Вот тут Анастасии стало жутко по-настоящему, до дрожи в коленках и противного вкуса во рту. Но необходимо было держаться, взять себя в кулак и биться до последнего. Иначе… Чутье подсказывало, что иначе — ничего хорошего. Не о свободе или жизни речь, тут, похоже, все сложнее…
Анастасия, мимоходом бросив взгляд на доспехи и убедившись, что меч в ножнах лежит сверху, вернулась к креслу и села.
— Итак, меня пригласили в гости, — сказала она со вкрадчивой насмешкой. — Я не набивалась, но так уж, выходит, получилось… Кто вы?
— Вам страшно, — сказал он, сверля ее взглядом.
— Быть может, — сказала Анастасия. — Все на свете чего-нибудь да боятся. И я, и вы. Кто вы?
— Волшебник, — сказал он. — Король. Маг. Выбирайте, что хотите. Все будет правдой. Я — здешний властелин. Создаю все, что захочу.
— Как интересно, — сказала Анастасия, подняла руку ладонью вниз, невинно продолжила. — Хочу ловчего сокола. Всю жизнь мечтала его иметь, но они так редки, есть только у Императора.
На его полное лицо набежала тень.
— Увы… — сказал он. — Я не бог и не всесилен. Живого я творить не умею. Хотите алмаз?

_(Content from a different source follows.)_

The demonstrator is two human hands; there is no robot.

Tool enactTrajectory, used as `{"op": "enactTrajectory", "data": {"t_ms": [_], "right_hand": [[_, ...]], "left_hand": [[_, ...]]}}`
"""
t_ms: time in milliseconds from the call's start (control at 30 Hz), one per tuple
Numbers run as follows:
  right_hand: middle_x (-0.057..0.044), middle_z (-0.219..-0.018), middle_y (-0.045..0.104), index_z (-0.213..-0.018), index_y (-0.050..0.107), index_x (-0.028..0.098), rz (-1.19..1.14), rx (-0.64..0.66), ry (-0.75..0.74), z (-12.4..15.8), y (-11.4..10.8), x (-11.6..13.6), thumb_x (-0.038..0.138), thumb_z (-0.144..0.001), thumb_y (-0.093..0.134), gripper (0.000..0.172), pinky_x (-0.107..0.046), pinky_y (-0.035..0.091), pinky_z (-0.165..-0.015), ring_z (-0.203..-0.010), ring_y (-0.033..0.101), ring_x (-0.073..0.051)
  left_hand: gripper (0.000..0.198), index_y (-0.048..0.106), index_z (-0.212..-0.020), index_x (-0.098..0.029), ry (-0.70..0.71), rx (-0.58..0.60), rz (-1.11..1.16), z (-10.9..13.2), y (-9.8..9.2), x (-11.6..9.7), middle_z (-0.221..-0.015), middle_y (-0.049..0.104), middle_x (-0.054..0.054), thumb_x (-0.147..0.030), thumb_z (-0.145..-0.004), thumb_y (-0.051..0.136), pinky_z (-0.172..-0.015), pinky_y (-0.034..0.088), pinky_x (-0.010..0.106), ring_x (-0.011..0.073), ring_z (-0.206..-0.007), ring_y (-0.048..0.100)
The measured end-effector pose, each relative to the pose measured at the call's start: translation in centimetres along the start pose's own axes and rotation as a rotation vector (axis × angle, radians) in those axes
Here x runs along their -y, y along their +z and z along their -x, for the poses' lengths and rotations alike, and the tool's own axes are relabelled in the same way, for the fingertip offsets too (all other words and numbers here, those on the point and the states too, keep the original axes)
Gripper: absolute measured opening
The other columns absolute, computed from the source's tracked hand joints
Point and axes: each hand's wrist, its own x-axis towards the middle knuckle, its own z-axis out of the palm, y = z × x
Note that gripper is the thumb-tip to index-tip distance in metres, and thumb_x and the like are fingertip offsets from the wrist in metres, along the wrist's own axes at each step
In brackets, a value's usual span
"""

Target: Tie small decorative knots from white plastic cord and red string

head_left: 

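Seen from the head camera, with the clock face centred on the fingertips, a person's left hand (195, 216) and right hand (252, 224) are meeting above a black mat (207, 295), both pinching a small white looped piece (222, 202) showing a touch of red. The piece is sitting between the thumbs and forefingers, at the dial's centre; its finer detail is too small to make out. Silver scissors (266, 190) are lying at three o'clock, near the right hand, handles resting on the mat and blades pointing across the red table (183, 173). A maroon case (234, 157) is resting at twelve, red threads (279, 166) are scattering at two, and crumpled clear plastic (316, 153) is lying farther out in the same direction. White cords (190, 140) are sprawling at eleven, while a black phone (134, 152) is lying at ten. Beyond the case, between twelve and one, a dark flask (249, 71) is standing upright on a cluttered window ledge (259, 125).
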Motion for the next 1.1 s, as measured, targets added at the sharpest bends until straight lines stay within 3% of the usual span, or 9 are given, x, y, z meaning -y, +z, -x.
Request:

— Значит, живого вы творить не умеете…
— Зато могу творить с живым что угодно.
— Это, конечно, достоинство, — сказала Анастасия, усмехнулась про себя — кое-что важное она о нем все же выведала, и очень быстро. — Так что вам нужно?
Человек в золотом венке чуть заметно усмехнулся.
— Мне нужны вы, — сказал он небрежно, даже чуточку лениво. — Многое было, но все наскучило. Увидев вас, я понял — мне не хватало как раз такой златовласой синеглазой королевы… Подождите! — Он поднял ладонь, увидев ее порывистый жест. — Я прекрасно знаю глупые обычаи вашей так называемой Счастливой Империи — у вас там с чьей-то легкой руки завели матриархат…
— Что завели?
— Ах да, откуда вам знать… Да вот этот самый порядок, когда женщины все решают и выбирают сами.
— Но ведь так было всегда, — сказала Анастасия. — Мужчины — слабый пол.
— Ну да, сейчас. Раньше все было иначе. До того, что вы называете Мраком… — Он вдруг громко, по-хозяйски, расхохотался и щелкнул пальцами.
Перед Анастасией, заслоняя от нее волшебника, повисло круглое зеркало в массивной золотой раме, и девушка увидела свое отражение — лицо исполнено невыразимого удивления, рот приоткрыт, широко распахнуты глаза. Словно маленькая девочка, которой показали немудреный фокус, потрясший ее до глубины души и принятый ею за чудо.
Анастасия сердито оттолкнула зеркало ладонью, и оно растаяло в воздухе.
— Простите мне этот смех, — сказал волшебник. — Но у вас был несколько смешной вид…
— Откуда вы знаете, что было до Мрака?
— Я до этого вашего Мрака жил, — сказал он совершенно спокойно, как ни в чем не бывало. — И потому, как вы понимаете, могу сравнивать.
— Но такого не может быть?!
— Почему? Только потому, что вы ничего об этом не знали? — Он наклонился вперед. — Я не властен над живым, но властен над временем! Смотрите!
Он взмахнул рукой. Перед Анастасией на высоте ее глаз словно распахнулось окно в иной мир. Перед ней проплывали улицы небывалых, волшебных городов — несчетные этажи высоченных домов из стекла, зеленые сады, сутолока ярко одетых людей — женщины в штанах и без штанов, в диковинных рубашках, с голыми загорелыми ногами, а у иных ноги покрыты какой-то черной паутиной; мужчины сплошь и рядом ничуть не похожи на мужчин — широкоплечие, сильные, а женщины, наоборот, хрупкие, тоненькие. Нигде не видно лошадей и повозок. Во все стороны ездят какие-то разноцветные, поблескивающие экипажи, без лошадей едут, сами по себе, и сквозь стекла видно, что внутри сидят люди. Чуть попозже Анастасия увидела храм вроде тех, на которые они с Ольгой набрели давеча, — но не ветхий, полусгнивший, а ярко раскрашенный, бело-синий! И он не стоял на земле — он ехал по гладкой серой полосе, не потрескавшейся, ровной, а потом оторвался от нее и взлетел в небо, подпорки втянулись внутрь, и храм исчез в синеве!